■ Exercise brief ■
Only lines with the string "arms" should be returned from the data below.

[Information provided Boundary: Start]

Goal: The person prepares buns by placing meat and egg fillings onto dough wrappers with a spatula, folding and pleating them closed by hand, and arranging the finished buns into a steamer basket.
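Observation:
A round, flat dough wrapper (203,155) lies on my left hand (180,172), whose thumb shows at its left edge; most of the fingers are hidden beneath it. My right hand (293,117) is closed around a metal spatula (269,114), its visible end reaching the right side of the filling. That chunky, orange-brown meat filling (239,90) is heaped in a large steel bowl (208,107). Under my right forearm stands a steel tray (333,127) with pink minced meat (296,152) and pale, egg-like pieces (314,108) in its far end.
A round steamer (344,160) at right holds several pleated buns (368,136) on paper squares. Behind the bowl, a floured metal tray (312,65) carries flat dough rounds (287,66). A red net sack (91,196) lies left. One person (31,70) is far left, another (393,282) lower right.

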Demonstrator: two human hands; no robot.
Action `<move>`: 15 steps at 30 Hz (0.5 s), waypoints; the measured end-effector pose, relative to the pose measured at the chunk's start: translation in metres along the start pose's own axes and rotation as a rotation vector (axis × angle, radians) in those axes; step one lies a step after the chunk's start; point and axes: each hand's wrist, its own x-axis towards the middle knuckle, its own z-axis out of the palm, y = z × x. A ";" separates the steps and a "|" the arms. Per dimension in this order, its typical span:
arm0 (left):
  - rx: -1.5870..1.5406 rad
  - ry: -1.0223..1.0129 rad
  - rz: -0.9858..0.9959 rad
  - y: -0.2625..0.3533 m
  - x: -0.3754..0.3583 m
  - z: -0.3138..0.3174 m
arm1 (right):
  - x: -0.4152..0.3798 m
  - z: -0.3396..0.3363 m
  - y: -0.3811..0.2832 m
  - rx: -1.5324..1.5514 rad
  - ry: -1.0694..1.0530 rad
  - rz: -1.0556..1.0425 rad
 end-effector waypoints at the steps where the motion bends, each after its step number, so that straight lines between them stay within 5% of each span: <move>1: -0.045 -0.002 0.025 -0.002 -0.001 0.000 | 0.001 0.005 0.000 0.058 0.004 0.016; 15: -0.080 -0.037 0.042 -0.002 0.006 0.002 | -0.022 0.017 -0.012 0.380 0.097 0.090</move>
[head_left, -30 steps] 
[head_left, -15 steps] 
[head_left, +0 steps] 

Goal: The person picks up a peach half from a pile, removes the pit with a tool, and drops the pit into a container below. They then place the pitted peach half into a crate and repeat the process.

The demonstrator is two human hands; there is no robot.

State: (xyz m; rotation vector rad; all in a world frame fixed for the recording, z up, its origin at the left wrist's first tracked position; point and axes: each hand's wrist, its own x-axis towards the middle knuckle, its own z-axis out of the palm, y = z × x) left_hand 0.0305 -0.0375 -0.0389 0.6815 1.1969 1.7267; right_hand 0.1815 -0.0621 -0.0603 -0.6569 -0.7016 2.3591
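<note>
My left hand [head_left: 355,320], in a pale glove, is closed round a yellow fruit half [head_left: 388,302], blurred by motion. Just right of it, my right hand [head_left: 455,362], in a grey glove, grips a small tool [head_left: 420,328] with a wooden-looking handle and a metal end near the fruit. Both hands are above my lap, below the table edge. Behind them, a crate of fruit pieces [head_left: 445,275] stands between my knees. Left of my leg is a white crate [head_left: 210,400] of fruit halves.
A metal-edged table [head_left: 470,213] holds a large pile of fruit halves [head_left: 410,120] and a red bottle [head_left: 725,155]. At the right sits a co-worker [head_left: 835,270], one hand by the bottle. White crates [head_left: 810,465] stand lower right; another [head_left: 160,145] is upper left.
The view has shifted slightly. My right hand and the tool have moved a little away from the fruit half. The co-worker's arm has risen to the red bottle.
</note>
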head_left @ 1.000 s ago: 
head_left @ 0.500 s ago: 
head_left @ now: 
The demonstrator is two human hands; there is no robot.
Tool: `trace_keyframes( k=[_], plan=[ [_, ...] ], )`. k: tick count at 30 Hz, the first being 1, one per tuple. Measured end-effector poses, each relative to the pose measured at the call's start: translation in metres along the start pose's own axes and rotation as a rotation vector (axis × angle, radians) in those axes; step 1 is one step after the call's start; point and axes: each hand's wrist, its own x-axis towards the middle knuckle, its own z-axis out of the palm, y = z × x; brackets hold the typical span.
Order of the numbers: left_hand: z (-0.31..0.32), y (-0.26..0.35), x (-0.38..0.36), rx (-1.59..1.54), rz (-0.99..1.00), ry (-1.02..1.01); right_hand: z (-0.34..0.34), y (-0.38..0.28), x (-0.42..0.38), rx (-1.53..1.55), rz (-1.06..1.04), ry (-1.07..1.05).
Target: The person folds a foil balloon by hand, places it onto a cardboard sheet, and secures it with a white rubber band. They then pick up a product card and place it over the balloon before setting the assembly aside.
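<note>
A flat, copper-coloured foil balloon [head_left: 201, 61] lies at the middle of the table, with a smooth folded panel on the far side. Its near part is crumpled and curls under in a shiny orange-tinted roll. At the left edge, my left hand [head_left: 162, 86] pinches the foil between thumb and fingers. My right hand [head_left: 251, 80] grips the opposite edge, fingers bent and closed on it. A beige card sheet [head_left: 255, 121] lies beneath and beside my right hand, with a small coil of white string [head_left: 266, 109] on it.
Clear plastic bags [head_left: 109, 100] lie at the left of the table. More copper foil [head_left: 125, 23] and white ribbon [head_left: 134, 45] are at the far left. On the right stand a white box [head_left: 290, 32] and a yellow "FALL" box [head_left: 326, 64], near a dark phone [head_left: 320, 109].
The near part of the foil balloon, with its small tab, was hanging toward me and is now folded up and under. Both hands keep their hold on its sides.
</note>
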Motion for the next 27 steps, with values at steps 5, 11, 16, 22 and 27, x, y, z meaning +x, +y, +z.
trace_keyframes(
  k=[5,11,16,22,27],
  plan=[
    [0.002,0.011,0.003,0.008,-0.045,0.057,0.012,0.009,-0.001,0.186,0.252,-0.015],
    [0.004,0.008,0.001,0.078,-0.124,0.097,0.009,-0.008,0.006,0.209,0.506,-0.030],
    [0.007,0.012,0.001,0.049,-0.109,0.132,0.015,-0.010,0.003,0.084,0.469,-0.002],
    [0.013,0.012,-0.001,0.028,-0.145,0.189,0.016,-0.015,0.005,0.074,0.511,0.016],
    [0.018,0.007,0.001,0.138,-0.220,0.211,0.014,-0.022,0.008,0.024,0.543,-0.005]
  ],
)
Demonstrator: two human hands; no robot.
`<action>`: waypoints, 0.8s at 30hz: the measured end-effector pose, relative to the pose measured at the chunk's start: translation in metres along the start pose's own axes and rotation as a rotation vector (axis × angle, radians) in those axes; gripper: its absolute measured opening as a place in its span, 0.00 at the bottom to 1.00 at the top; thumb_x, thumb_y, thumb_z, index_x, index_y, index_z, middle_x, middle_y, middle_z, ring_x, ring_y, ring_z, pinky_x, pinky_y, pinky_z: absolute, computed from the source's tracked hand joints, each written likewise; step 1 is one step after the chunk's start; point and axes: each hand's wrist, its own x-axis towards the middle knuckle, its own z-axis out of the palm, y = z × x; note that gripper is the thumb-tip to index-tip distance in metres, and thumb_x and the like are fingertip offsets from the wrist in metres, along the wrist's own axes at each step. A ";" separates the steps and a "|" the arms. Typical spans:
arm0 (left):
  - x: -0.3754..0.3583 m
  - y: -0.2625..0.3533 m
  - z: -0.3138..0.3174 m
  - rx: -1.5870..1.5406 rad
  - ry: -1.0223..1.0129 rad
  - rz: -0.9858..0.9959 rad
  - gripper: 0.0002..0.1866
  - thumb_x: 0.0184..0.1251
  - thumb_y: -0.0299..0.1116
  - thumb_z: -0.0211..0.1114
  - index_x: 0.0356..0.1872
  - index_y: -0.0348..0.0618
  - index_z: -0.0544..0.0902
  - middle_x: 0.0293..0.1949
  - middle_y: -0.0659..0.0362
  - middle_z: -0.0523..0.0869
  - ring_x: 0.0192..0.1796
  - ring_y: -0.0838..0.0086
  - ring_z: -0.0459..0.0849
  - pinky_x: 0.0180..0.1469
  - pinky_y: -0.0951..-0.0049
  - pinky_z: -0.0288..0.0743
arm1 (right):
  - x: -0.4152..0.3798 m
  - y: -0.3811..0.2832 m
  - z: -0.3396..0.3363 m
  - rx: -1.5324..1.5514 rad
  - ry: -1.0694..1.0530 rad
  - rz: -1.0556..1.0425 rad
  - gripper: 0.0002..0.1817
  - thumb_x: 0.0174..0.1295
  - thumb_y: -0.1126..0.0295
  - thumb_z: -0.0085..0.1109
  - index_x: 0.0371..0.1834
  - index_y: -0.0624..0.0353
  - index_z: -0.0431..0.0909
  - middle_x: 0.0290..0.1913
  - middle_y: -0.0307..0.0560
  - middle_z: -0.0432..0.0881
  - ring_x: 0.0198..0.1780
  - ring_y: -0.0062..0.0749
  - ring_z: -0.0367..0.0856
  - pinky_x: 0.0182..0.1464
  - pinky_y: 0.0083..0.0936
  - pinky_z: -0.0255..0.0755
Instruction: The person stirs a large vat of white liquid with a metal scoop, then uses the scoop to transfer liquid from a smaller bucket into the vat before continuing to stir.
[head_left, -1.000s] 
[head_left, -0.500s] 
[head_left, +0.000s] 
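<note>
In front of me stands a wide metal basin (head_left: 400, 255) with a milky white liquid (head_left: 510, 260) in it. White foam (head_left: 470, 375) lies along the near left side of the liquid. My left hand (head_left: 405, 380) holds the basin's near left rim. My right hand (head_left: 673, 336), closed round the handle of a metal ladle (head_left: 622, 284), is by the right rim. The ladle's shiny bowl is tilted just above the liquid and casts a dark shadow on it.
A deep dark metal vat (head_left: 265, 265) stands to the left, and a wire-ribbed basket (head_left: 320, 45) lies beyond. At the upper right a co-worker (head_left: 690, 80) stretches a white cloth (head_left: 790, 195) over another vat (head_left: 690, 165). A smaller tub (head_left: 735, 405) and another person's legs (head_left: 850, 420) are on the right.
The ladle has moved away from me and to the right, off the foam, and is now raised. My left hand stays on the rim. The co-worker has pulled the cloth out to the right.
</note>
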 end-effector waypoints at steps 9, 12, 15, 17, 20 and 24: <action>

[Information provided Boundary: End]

■ Your solution ■
Action `<move>`: 15 steps at 30 Hz (0.5 s), waypoints; the measured end-effector pose, relative to the pose measured at the chunk's start: translation in metres along the start pose's own axes and rotation as a rotation vector (axis × angle, radians) in those axes; step one lies a step after the chunk's start; point and axes: each hand's wrist, its own x-axis towards the middle knuckle, its own z-axis out of the palm, y = z × x. A ";" separates the steps and a "|" the arms. Per dimension in this order, its typical span:
`<action>`: waypoints, 0.8s at 30hz: the measured end-effector pose, relative to the pose measured at the chunk's start: translation in metres along the start pose's own axes and rotation as a rotation vector (axis × angle, radians) in those axes; gripper: its absolute measured opening as a place in its span, 0.00 at the bottom to 1.00 at the top; thumb_x, thumb_y, thumb_z, index_x, index_y, index_z, middle_x, middle_y, middle_z, ring_x, ring_y, ring_z, pinky_x, pinky_y, pinky_z: absolute, computed from the source's tracked hand joints, each written likewise; step 1 is one step after the chunk's start; point and axes: each hand's wrist, its own x-axis towards the middle knuckle, its own z-axis out of the palm, y = z × x; note that gripper is the thumb-tip to index-tip distance in metres, and thumb_x and the like are fingertip offsets from the wrist in metres, along the wrist's own axes at each step. A ";" separates the steps and a "|" the arms. Typical spans:

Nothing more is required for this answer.